The Reluctant Husband
Page 11
‘I’m with Santino, Mum,’ Frankie framed shakily, because she was beginning to feel pretty emotional herself. ‘You shouldn’t have got the police involved...for heaven’s sake...’
‘If you’re with Santino, then you’ll know everything,’ Della gathered in a strained undertone, and then she went off the line to plead audibly for some privacy. ‘Frankie?’ she began afresh.
‘I was shocked enough to find out that Santino and I were still legally married, but I was devastated when I found out about his financial stake in our lives,’ Frankie admitted tautly. ‘Della, how could you?’
‘I couldn’t just stand back and allow you to have your marriage annulled. It would’ve been like encouraging you to throw solid gold back down the mineshaft! I did it all for your sake—’
‘Della, please,’ Frankie breathed painfully. ‘Just be honest.’
‘How much more honest can I get?

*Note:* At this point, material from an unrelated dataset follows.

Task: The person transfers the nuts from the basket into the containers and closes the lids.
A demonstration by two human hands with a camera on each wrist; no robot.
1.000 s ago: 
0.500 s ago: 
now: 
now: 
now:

Santino broke your heart and then landed me with a seriously depressed teenager! He deserved to foot the bill for hurting you that much—’
‘Mum, I—’
But Della was unstoppable. ‘Didn’t I do my best for you, Frankie? Didn’t I use his money to buy you beautiful clothes and ensure that you lived in luxury? Didn’t I throw lots of parties so that you could meet the right sort of people? Is it my fault that none of those things mattered to you and you still moved out as soon as you could?’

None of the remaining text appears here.